With this basic instruction always in mind, Anne Lamott returns to offer us a new gift: a step-by-step guide on how to write and on how to manage the writer’s life. From “Getting Started,’ with “Short Assignments,” through “Shitty First Drafts,” “Character,” “Plot,” “Dialogue.” all the way from “False Starts” to “How Do You Know When You’re Done?” Lamott encourages, instructs, and inspires. She discusses “Writers Block,” “Writing Groups,” and “Publication.” Bracingly honest, she is also one of the funniest people alive.
If you have ever wondered what it takes to be a writer, what it means to be a writer, what the contents of your school lunches said about what your parents were really like, this book is for you.
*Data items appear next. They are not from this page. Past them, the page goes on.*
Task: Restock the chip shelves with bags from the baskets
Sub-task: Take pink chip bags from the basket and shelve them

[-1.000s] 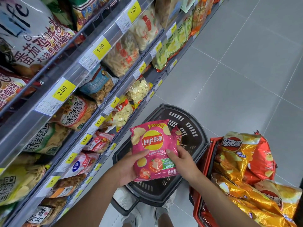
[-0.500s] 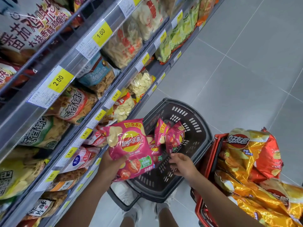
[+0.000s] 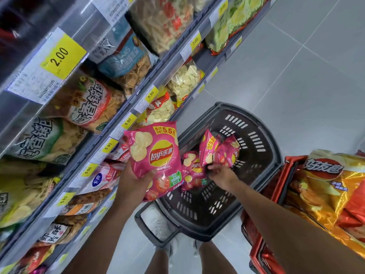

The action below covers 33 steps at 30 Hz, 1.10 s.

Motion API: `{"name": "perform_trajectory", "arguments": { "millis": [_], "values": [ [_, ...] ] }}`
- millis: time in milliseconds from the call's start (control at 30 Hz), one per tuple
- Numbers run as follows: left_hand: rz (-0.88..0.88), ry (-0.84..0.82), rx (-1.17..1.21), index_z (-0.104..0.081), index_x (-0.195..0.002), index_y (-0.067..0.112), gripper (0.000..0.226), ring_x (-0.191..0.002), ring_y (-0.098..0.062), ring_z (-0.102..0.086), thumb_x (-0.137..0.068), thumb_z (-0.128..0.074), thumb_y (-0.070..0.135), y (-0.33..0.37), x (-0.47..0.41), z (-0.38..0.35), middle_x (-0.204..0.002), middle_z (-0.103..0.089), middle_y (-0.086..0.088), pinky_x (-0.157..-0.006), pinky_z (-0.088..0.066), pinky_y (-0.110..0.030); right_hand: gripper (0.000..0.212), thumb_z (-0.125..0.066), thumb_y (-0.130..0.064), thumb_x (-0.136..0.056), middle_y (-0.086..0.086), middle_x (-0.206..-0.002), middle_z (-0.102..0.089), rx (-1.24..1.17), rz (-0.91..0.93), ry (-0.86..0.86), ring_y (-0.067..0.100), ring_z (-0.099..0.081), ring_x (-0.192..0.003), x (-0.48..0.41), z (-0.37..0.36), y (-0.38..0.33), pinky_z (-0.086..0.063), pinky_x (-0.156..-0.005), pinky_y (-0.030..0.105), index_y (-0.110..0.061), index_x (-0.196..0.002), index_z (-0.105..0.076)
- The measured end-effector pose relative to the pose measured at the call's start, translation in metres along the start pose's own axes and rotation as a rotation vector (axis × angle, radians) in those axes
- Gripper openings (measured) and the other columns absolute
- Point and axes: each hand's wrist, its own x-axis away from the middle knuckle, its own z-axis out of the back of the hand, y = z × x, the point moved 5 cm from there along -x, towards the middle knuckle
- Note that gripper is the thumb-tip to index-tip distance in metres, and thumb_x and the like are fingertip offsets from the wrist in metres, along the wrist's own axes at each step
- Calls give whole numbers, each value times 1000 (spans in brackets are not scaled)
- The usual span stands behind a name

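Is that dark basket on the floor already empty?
No: small pink chip bags sit in the dark basket, some gripped by the right hand, while the left hand holds a larger pink bag.

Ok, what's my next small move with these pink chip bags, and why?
Probably lift the standing pink bag out of the black basket: your right hand curls on its lower edge, while the left hand holds a Lay's bag beside the shelves, so both could go up together.

Grey tiled floor [image 3: 296, 86] w/ thin pale grout lines, top right. Yellow price tag [image 3: 62, 55] upper left, reads 2.00. White sneakers [image 3: 158, 226] btm centre, partly hidden
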Motion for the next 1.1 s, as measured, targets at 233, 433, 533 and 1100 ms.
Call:
{"name": "perform_trajectory", "arguments": {
  "millis": [233, 433, 533, 1100],
  "values": [
    [-40, 11, -32, -49, -147, 31, 69, -121, -19, -64, -87, -84, 26, -11, -13, 2, -131, -67, 8, -98, -57, -50, 45, -64, -20, -95, 5, -118, -60, 218, 13, -98, 14, -55, -85, -52, -29, -17, -56, -79, 33, -20, -139, -60],
    [-31, 4, -8, -52, -126, 40, 51, -98, 4, -62, -89, -81, 19, -17, -19, 2, -108, -64, 26, -79, -57, -27, 36, -60, -34, -101, 8, -89, -64, 251, -55, -189, 16, -60, -70, -61, -44, -15, -53, -63, 24, -4, -121, -62],
    [-22, 15, -40, -51, -133, 38, 56, -105, 0, -64, -89, -82, 23, -15, -17, 5, -115, -65, 24, -87, -59, -34, 57, -66, -33, -98, 16, -117, -66, 172, -47, -202, 22, -68, -93, -62, -40, -10, -59, -88, 34, -7, -146, -48],
    [-95, 1, -30, -58, -122, 46, 49, -111, -7, -71, -86, -83, 23, -38, -40, -16, -114, -73, 24, -91, -62, -43, 68, -65, -52, -95, 9, -105, -64, 334, -224, 264, 20, -67, -78, -127, -8, 2, -52, -58, 33, -2, -136, -44]
  ]
}}
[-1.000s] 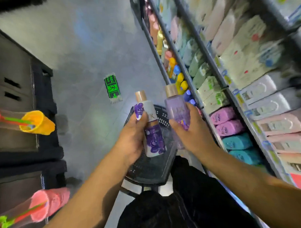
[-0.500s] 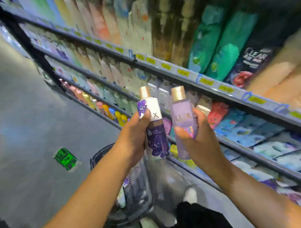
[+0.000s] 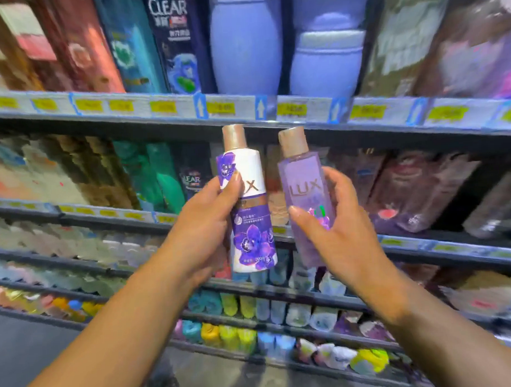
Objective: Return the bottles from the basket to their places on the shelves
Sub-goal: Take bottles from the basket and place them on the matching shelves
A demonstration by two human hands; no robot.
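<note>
Light is bright and even, shadows faint. The gripped white bottle [image 3: 253, 239] and purple bottle [image 3: 305, 188] look sharp; shelves [image 3: 390, 110] behind them smear blockily.

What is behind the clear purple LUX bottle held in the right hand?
Blurred dark red bottles on the middle shelf stand behind the purple LUX bottle. The bottle and the right hand cover whatever sits directly behind them.

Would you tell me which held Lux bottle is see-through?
The lilac bottle in the right hand; the white, purple-flowered bottle in the left hand is opaque.
</note>
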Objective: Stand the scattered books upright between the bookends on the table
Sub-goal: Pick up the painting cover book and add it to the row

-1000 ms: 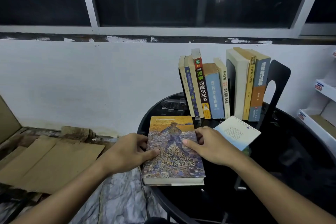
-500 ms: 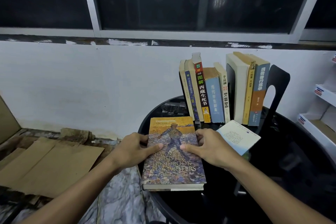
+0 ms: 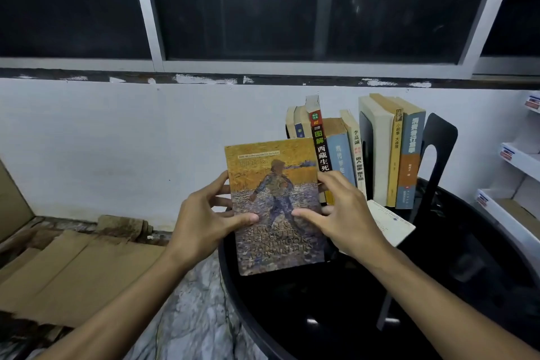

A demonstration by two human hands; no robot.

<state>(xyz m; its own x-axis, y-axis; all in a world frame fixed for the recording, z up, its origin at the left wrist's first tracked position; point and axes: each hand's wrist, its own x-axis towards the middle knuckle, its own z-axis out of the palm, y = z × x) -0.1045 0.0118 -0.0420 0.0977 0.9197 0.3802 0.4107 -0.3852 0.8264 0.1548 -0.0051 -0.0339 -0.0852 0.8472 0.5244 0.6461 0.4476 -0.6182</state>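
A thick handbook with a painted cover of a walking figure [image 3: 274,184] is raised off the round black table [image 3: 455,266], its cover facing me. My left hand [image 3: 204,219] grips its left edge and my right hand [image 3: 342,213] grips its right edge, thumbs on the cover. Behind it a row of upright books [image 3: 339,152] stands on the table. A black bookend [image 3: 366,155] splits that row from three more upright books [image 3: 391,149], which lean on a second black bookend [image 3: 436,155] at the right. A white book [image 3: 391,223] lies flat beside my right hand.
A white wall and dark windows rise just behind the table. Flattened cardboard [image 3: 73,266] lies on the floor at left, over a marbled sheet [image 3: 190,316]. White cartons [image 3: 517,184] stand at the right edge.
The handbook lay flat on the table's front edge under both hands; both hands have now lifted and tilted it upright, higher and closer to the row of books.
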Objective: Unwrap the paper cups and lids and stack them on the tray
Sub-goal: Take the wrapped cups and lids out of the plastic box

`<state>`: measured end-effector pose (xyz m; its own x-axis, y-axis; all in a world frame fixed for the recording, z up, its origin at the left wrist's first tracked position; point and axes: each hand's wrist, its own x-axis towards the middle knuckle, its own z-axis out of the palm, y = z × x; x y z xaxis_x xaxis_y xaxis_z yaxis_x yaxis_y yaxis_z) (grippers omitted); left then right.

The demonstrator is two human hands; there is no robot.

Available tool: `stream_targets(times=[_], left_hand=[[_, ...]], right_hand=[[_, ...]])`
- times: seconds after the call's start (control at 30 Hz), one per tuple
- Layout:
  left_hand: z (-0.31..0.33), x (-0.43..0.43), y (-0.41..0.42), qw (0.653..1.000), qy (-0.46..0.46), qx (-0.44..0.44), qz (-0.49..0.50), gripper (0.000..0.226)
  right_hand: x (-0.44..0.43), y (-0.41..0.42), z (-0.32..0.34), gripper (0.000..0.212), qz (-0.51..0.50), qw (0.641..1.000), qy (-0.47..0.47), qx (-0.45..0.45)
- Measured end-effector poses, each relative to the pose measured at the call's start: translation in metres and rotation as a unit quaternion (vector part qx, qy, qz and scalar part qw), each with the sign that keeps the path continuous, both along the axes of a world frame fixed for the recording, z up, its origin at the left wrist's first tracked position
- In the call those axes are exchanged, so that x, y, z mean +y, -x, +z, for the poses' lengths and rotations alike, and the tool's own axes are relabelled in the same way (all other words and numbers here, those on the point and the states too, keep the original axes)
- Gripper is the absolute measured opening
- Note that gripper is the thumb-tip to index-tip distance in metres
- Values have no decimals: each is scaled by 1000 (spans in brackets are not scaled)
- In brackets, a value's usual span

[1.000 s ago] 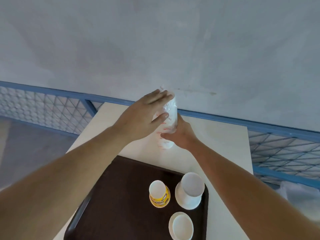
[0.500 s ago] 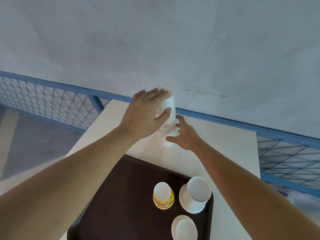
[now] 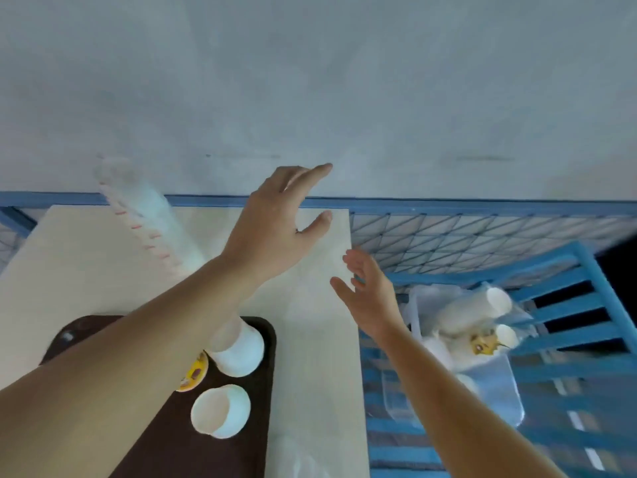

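Both hands are empty. The left hand (image 3: 275, 219) is stretched out over the far right corner of the counter (image 3: 86, 270) with its fingers straight and spread. The right hand (image 3: 365, 291) hangs just past the counter's right edge, palm open and fingers relaxed. Both point toward the clear tub (image 3: 499, 391) sitting in the blue rack (image 3: 586, 339) beside the counter, where more wrapped cups (image 3: 462, 315) lie, so fetching another pack looks like the likely aim. A tall wrapped sleeve of cups (image 3: 148, 215) leans near the far left of the counter, blurred and touched by neither hand; its lower end is hidden behind the left forearm, and its wrapping seems to be on. The brown tray (image 3: 172, 453) lies at the near edge, within easy reach for stacking. On it a white stack (image 3: 238, 350) stands upside down, a white cup (image 3: 220, 412) sits nearer, and a yellow cup (image 3: 193, 372) shows partly under the arm. The stacking appears only partly done.
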<state>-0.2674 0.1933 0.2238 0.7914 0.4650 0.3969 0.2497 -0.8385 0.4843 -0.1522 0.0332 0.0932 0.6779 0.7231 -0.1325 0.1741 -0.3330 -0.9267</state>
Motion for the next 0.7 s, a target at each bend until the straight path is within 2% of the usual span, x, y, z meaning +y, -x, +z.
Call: stream_targets(times=[0.27, 0.4, 0.53, 0.7], left_hand=[[-52, -123, -107, 981, 43, 111, -151, 65], [-86, -174, -155, 968, 80, 127, -203, 60], [-131, -217, -202, 953, 115, 134, -247, 49], [-199, -262, -251, 940, 139, 156, -270, 48]], right_hand=[[-180, -67, -63, 40, -189, 980, 60, 17], [-243, -96, -92, 35, -270, 957, 103, 33], [-275, -123, -142, 52, -330, 934, 130, 44], [-289, -153, -207, 77, -316, 933, 155, 78]])
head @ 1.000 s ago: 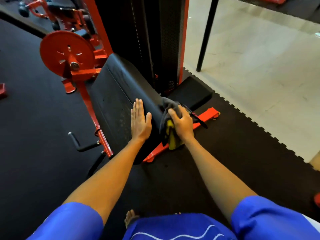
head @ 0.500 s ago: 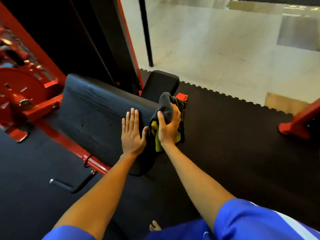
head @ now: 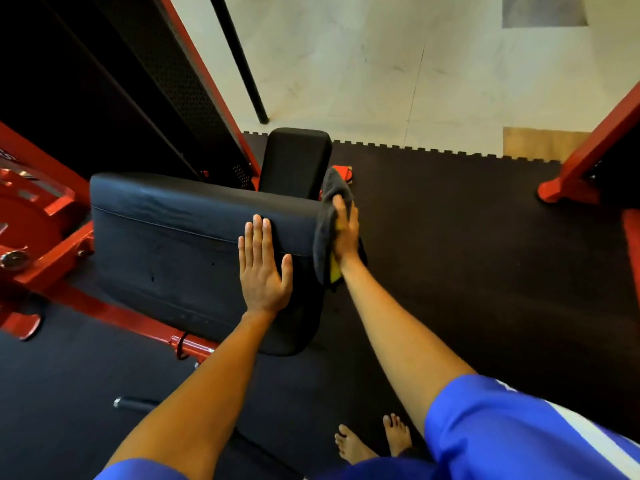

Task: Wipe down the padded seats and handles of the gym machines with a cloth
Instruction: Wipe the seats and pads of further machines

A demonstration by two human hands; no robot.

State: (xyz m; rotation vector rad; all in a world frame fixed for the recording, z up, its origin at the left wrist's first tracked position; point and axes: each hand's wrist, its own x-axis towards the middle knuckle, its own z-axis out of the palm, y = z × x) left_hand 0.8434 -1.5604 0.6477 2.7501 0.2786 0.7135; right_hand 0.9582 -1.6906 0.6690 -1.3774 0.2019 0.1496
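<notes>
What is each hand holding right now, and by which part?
Right hand pins the grey-and-yellow cloth, at its middle, against the black padded seat; left hand rests flat there, holding nothing.

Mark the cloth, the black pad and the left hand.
cloth (head: 323, 237), head view, grey hanging fold
black pad (head: 166, 244), head view, front face
left hand (head: 265, 275), head view, back of hand
</notes>
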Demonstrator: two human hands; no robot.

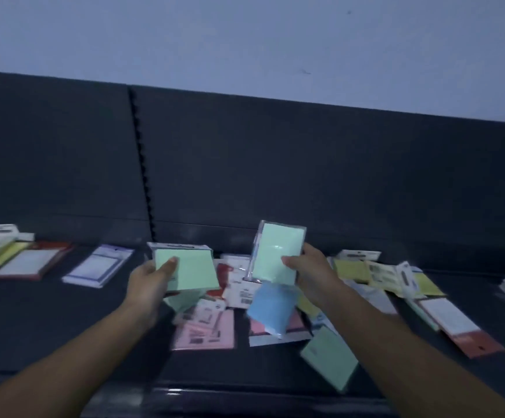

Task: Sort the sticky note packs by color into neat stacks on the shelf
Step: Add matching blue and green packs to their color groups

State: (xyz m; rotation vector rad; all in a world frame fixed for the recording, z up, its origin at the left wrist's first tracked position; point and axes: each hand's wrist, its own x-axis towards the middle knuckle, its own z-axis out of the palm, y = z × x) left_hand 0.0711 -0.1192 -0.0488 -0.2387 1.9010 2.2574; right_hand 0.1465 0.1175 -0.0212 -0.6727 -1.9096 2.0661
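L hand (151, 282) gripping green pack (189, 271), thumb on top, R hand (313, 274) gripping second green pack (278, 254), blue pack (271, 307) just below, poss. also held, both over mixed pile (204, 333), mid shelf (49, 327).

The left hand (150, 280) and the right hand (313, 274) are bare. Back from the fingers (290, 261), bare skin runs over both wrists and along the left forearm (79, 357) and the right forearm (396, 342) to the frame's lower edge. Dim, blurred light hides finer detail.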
From faith, love, and grace to pain, jealousy, and fear, Lamott insists that you keep your eyes open, and then shows you how to survive. And always, from the life of the artist she turns to the art of life.
Fun fact: I want to be a writer. I already started working on writing my first novel, but it’s really hard. Aside of me being the number one procrastinator, there are a lot of thing that I don’t really know about writing, so Bird by Bird is one of those books that I keep seeing people recommend and that can be very helpful to beginners writers like myself. I’m very excited to start reading it.
Hope you enjoy it! What do you think about my book haul? Have you read any of these books?